Falá nada não...

A vida não me bota medo mais não.

Eu cohneço as quimeras só de vista.

Aos seis anos eu já trabalhava

Para ajudar a criar as crianças de dois;

Ouvia os rumores de uma coisa que vinha,

Assustava-me com os aviões da fabe.

Alguns ainda lembravam da dor dos alemães.

Mas eu nunca falava nada não...

Me via rodeado por soldados, no pátio

De casa, fazendo as suas manobras

Militares para conter possível rebelião;

Eu só suntava de fininho do meu canto...

Ouvia meu pai ditador e suas singelas

Ideias subversivas, libertinas, e já achava

Uma contradição. Não falava nada não...

Debaixo da cama, ficava de campana,

Esperava pacientemente a hora

Em que as amiguinhas de minha irmã,

A mais velha, eu sabia que elas

Viriam; eu tentava ver o que elas tinham

Por detrás das calcinhas. E via;

Mas nunca a da minha irmã.
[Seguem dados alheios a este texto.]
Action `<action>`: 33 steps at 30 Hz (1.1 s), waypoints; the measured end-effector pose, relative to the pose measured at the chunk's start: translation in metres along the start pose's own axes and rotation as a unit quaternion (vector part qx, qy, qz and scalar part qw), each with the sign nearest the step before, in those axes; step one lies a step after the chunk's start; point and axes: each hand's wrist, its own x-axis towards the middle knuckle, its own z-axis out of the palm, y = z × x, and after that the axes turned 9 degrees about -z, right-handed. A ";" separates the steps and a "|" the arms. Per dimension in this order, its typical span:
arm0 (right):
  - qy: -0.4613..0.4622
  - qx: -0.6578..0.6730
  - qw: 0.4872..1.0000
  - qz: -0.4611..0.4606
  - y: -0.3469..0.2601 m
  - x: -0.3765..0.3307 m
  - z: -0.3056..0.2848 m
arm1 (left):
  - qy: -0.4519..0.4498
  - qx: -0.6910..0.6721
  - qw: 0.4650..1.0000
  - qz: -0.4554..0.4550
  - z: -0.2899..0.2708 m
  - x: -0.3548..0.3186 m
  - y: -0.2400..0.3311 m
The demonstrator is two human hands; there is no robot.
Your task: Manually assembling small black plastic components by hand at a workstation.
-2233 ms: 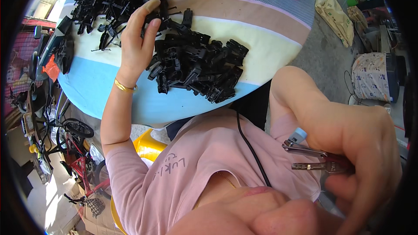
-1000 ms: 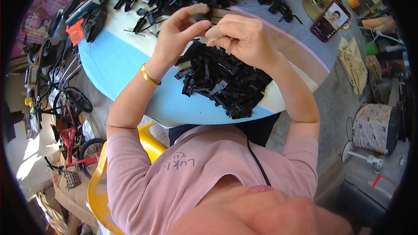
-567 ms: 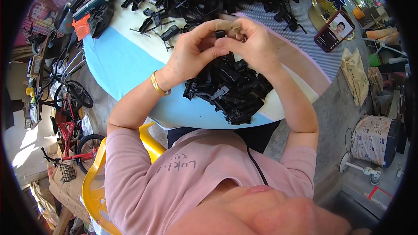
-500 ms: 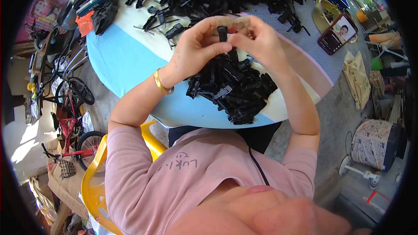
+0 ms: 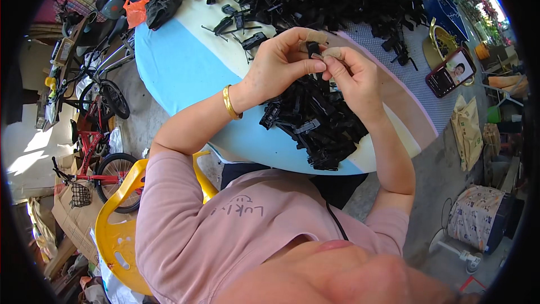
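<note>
The surface (image 5: pixel 185 73) is covered by a cloth striped in blue, cream and brown, with a dotted grey section at the right. Its far side is buried under a large pile of black parts (image 5: pixel 332 0); a smaller heap (image 5: pixel 318 126) is gathered near the front edge, below the hands. Above this heap, a small black part (image 5: pixel 313 49) is gripped between thumb and fingers by the left hand (image 5: pixel 289 62). The right hand (image 5: pixel 357 81) is brought close beside it, fingers bent; whether anything is grasped there cannot be told. A phone (image 5: pixel 450 73) with a lit screen is propped at the right. On the grey floor (image 5: pixel 126 135), a red bicycle (image 5: pixel 87 146) is parked at the left, near a yellow chair (image 5: pixel 115 236); at the right, a beige sack (image 5: pixel 468 129) and a box-like object (image 5: pixel 477 214) draped in patterned cloth are seen.
</note>
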 end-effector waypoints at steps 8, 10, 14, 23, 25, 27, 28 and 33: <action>-0.017 -0.048 0.999 0.015 -0.012 -0.003 0.003 | -0.016 0.005 1.000 0.018 -0.004 -0.002 -0.001; -0.012 -0.051 0.999 0.004 -0.009 -0.005 0.005 | -0.020 0.039 0.999 0.017 -0.006 -0.002 -0.002; -0.018 -0.047 0.999 0.022 -0.013 -0.005 0.005 | 0.049 0.072 0.990 0.112 0.003 -0.004 -0.011; 0.028 0.000 1.000 0.002 0.000 -0.001 0.000 | 0.121 0.175 0.973 0.094 0.009 0.003 0.000; 0.028 -0.054 0.998 -0.024 -0.005 0.001 -0.002 | 0.133 0.224 0.958 0.117 0.007 0.003 -0.003; 0.017 -0.119 0.989 -0.086 -0.014 0.005 0.000 | 0.123 0.262 0.948 0.128 0.007 0.000 -0.002; 0.023 -0.125 0.988 -0.085 -0.013 0.006 0.000 | 0.112 0.332 0.921 0.168 0.006 0.000 -0.003; -0.062 -0.168 0.981 -0.076 -0.014 0.016 -0.014 | -0.070 0.194 0.978 0.029 -0.016 0.001 0.017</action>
Era cristão.

Falava nada não... Precisava de perdão...

Dava até torcicolo pela posição que ficava.

Nesse tempo, lá em casa, era bom

Ainda não tinha fome não, só depois,

Bem depois de começar a revolução.

Era amigo do mato, dos bichos,

Tinha um pouco de medo era de gente;

Quando veio a fome, ela tinha nome

E também tinha sobrenome: "Ditadura

do Governo de Costa e Silva faustino do Souza".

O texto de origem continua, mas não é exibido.